When it comes to the vocabulary that litters reviews, there are any number of words you can use to describe the character of equipment, but a lot of them depend on there being a degree of character to describe. So: ‘warm’, ‘sweet’, ‘bouncy’, ‘solid’, ‘dry’, and so on; or, if you’re unlucky: ‘dull’, ‘acid’, ‘shrill’, ‘aggressive’, and more. Pick your chosen metaphor and run with it. In the case of the CH Precision kit, these and all the other adjectives only really apply to the extent that they describe the character of the equipment upstream and downstream of the amplifier. The ones we’re left with are essentially synonyms for ‘transparent’. Except that that’s not really the case. Yes, the amplifier is transparent, phenomenally so, and my thesaurus now falls open at that page all by itself, but the word I’d like you to take away from this review, dear reader, is ‘poise’.

A physiotherapist friend gave me probably the pithiest description: core strength. If you have a strong body core you will have good posture, and that means you will have more control of your balance, and your movement. And I think that’s what’s going on here. Most of us know how to walk, but if you watch the way a dancer walks, all of a sudden, in comparison we non-dancers are like creatures that have barely crept out of the swamp. There’s an exactness, precision and poise to every movement, right down to the twitch of a fingertip, or the arch of an eyebrow and you just know that it comes from an absolutely inviolable core of steel. Ballet dancers may be slender and even slight, but like top level gymnasts and athletes, strong in a very understated way. And that strength, that core, that internal integrity anchors them in a way that permits their every movement to be so much more controlled and expressive, without apparent effort.

And that’s what’s happening here; there’s an inelasticity to the amplifier’s output. An instantaneous translation of input to output: internal integrity; no sensation that the amplifier bends or stretches while doing its stuff. No sense of strain or effort, or delay, no hint of approaching the edge of the amps’ comfort zone. And it’s not mere grunt, excessive reserves of power delivered with a clumsy bluntness: the way the power is deployed, with finesse and an understated effortlessness, is indicative of the core strength which is the source of that poise I mentioned.
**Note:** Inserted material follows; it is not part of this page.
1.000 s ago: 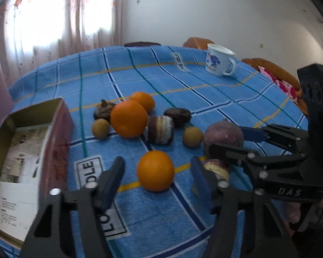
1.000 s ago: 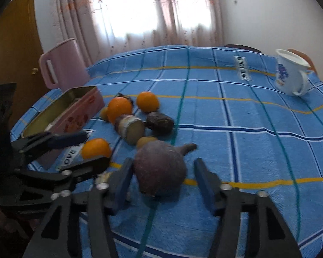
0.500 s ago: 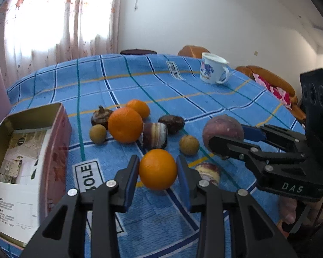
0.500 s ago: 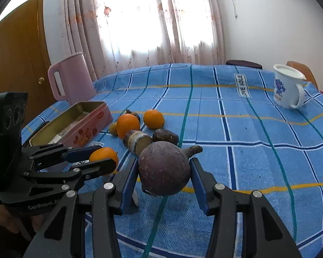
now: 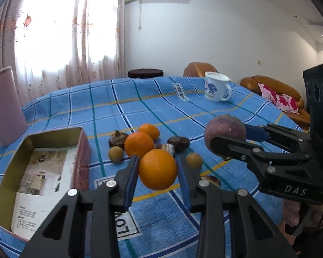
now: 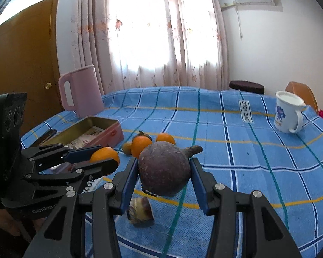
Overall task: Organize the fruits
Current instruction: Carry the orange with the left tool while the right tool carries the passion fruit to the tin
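Note:
My left gripper (image 5: 158, 171) is shut on an orange (image 5: 157, 169) and holds it above the blue checked tablecloth (image 5: 122, 107). My right gripper (image 6: 164, 173) is shut on a big purple-brown round fruit (image 6: 164, 171) with a stub stem, also lifted; it shows in the left wrist view (image 5: 225, 129). The left gripper and its orange (image 6: 104, 155) show in the right wrist view. On the cloth lie two more oranges (image 5: 139, 144), small brown and tan fruits (image 5: 115, 154) and a striped cut piece (image 6: 140, 209). An open pink tin (image 5: 41, 172) stands at the left.
A white mug with a blue flower (image 5: 216, 89) stands at the far right of the table. A pink jug (image 6: 80, 94) stands behind the tin. Printed papers line the tin. Chairs and a stool ring the far edge.
Both grippers have risen, each carrying its fruit off the cloth. One second ago both were open around the fruits; they closed on them half a second ago.

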Motion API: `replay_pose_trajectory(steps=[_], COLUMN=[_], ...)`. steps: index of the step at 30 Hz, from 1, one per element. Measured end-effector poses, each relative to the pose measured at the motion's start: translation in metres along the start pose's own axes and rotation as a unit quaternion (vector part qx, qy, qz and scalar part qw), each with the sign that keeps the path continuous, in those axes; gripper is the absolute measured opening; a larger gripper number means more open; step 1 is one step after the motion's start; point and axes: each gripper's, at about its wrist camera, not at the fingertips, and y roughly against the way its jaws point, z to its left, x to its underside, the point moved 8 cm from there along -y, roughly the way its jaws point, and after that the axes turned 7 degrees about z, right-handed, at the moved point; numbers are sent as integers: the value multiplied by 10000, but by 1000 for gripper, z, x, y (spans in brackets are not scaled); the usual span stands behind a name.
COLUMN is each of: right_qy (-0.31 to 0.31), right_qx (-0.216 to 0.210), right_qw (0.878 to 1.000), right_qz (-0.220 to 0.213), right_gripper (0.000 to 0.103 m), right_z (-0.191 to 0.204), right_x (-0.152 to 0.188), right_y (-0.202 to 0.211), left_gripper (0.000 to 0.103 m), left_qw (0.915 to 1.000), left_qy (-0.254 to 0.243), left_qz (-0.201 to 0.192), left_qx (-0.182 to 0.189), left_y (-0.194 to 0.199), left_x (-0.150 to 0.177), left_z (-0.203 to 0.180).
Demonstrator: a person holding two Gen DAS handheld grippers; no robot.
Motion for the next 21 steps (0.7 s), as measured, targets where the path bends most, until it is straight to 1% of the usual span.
replay_pose_trajectory(steps=[12, 21], right_qy=[187, 310], right_qx=[-94, -140], right_qw=[9992, 9981], right_qz=[-340, -518], right_gripper=[50, 50], right_z=[24, 38], right_x=[-17, -30], right_y=[3, 3], left_gripper=[37, 37], left_qw=[9977, 9953], left_qy=[224, 281], left_qz=[-508, -717], left_qx=[-376, -595], left_y=[31, 45], left_x=[-11, -14], left_z=[28, 40])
Bill Evans and Jim Hall ‘My Funny Valentine’ from Undercurrent (Blue Note) is a perennial favourite, partly for the music, but mostly for the uncanny way the duo seem to read each other’s minds. Such sympathetic interplay only emerges when the system times ‘just so’ and when it does, it’s mesmerising. But here, the CH Precision amps found a further dimension. The leading edges of the notes, crucial for timing cues, were rendered so cleanly, crisply and instantaneously that the timing was effortless, the telepathy between the players all the more apparent but also it was easy to hear past the mere timing and deep into Evans’ technique. It’s a rhythmically complex piece, toe-tapping presents its own challenges, but now it’s trivially easy to get drawn deep into the web the musicians weave before us.

The attractions of musical ‘leverage’…

Think of an amplifier as a lever system. A short lever on the ‘input’ side of the fulcrum, with a longer lever on the ‘output’ side. Ideally, you make a movement on the input side, and the output side moves accordingly, instantaneously, and exactly in proportion to the relative lengths of the levers. Of course, all real-world levers flex a little, bend a bit under a load, and bend a bit more under a larger load. The ideal is an infinitely stiff, non-compressible lever. Push at one end and it translates directly and unvaryingly into a proportionate push at the other. This CH amplifier tracks the signal like no other I have heard, and there’s no sense of delay, or hysteresis, or non-linearity that traditionally adds up to ‘character’. Not surprisingly, with speed and clarity like this, timing is a given.